TASK DIRECTIONS => Pull every line holding the word "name" from the data below and copy it.

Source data
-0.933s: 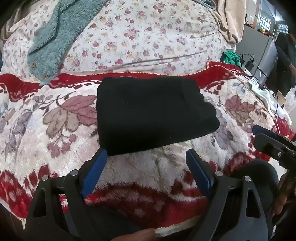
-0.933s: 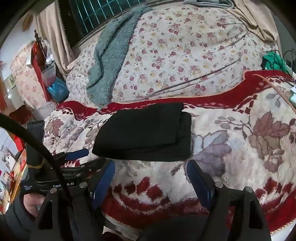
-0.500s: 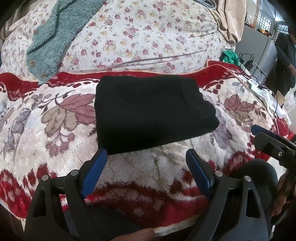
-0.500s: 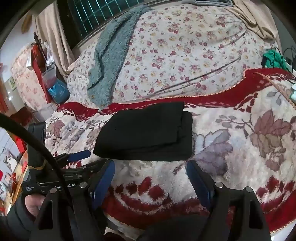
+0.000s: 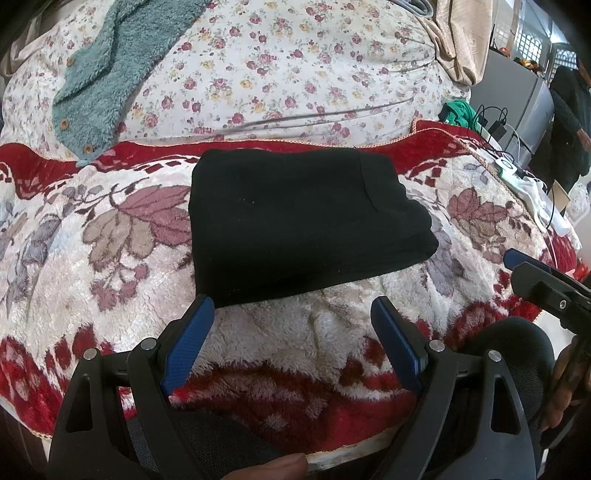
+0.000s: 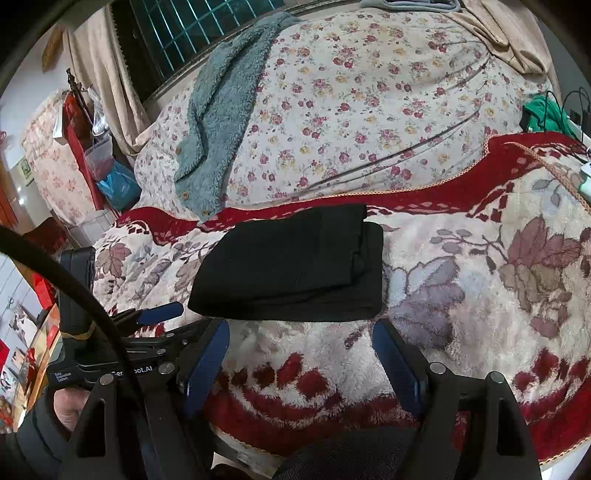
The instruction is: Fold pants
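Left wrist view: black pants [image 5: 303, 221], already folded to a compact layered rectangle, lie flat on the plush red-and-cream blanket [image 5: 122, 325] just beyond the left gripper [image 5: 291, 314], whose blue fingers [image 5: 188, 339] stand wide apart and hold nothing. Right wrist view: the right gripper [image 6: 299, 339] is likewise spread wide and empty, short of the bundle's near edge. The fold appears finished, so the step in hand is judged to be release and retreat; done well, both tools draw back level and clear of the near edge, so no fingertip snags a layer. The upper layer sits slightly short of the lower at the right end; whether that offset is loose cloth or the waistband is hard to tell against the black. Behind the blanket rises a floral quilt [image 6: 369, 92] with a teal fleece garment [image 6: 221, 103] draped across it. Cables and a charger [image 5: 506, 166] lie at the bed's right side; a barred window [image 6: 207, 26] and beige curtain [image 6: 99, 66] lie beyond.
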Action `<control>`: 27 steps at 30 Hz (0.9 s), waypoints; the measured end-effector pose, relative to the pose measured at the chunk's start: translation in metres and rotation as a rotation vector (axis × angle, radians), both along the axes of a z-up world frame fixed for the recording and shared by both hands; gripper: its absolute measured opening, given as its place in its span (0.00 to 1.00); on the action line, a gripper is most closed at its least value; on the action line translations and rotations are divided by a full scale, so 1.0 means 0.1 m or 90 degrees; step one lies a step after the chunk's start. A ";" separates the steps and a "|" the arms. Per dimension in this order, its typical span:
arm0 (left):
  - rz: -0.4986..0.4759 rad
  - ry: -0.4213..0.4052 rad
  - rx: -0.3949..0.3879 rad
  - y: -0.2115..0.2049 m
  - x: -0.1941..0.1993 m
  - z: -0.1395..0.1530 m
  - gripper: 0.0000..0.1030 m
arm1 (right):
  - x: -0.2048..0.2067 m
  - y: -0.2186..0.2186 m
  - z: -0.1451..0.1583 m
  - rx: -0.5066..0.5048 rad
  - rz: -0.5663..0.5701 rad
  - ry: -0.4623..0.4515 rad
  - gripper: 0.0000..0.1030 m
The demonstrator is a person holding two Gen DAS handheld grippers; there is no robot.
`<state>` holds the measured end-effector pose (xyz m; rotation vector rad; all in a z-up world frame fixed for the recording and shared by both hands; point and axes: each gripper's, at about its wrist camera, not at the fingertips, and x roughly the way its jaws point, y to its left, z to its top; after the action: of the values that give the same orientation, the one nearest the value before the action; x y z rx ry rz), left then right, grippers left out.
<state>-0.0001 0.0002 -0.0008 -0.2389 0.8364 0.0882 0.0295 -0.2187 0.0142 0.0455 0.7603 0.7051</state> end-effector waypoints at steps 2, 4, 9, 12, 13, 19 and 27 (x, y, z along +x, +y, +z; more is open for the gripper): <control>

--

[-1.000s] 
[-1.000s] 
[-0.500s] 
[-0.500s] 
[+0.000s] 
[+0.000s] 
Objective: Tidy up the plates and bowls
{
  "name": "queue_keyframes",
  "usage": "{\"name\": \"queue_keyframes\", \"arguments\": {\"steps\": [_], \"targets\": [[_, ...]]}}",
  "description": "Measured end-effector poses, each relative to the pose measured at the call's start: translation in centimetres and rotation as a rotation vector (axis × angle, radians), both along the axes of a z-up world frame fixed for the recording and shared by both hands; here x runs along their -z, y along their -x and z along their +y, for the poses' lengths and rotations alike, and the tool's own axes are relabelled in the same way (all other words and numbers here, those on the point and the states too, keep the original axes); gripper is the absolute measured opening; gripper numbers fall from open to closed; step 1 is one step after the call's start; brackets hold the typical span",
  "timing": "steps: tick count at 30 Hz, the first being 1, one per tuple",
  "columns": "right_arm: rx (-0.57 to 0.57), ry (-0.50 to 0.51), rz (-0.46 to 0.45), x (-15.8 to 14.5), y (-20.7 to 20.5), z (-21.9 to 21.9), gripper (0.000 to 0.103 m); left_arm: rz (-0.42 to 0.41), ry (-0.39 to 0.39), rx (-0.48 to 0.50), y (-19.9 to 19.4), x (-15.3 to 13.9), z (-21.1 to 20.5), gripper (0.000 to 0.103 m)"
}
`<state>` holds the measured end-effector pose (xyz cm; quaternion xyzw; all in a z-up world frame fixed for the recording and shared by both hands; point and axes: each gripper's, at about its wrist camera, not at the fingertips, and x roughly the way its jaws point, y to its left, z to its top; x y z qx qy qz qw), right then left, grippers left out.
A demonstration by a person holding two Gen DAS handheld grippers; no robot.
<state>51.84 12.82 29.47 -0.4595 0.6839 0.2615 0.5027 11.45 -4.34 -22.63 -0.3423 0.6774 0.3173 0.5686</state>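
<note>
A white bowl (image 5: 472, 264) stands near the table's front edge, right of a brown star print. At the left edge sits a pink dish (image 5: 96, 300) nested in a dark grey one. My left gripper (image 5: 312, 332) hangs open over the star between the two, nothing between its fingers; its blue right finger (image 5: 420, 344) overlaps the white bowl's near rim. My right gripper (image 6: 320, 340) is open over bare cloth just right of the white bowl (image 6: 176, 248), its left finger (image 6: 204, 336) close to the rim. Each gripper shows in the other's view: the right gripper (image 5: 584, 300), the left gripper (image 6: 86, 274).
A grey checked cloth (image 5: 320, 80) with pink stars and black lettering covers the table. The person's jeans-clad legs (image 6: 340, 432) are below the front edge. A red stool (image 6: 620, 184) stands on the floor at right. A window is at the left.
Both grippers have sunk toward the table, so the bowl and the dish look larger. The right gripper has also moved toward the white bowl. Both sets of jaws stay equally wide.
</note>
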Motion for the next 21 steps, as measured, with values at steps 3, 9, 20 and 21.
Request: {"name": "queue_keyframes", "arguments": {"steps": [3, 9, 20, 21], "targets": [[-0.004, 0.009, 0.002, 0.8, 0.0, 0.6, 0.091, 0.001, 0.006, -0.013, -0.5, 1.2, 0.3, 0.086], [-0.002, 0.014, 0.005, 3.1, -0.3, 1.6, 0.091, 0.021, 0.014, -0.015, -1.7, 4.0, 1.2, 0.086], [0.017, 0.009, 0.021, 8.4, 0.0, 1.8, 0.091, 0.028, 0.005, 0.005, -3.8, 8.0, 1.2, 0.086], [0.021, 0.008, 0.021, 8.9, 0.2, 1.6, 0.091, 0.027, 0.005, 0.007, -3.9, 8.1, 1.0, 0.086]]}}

TASK ANSWER =>
  "name": "queue_keyframes",
  "usage": "{\"name\": \"queue_keyframes\", \"arguments\": {\"steps\": [_], \"targets\": [[_, ...]]}}",
Request: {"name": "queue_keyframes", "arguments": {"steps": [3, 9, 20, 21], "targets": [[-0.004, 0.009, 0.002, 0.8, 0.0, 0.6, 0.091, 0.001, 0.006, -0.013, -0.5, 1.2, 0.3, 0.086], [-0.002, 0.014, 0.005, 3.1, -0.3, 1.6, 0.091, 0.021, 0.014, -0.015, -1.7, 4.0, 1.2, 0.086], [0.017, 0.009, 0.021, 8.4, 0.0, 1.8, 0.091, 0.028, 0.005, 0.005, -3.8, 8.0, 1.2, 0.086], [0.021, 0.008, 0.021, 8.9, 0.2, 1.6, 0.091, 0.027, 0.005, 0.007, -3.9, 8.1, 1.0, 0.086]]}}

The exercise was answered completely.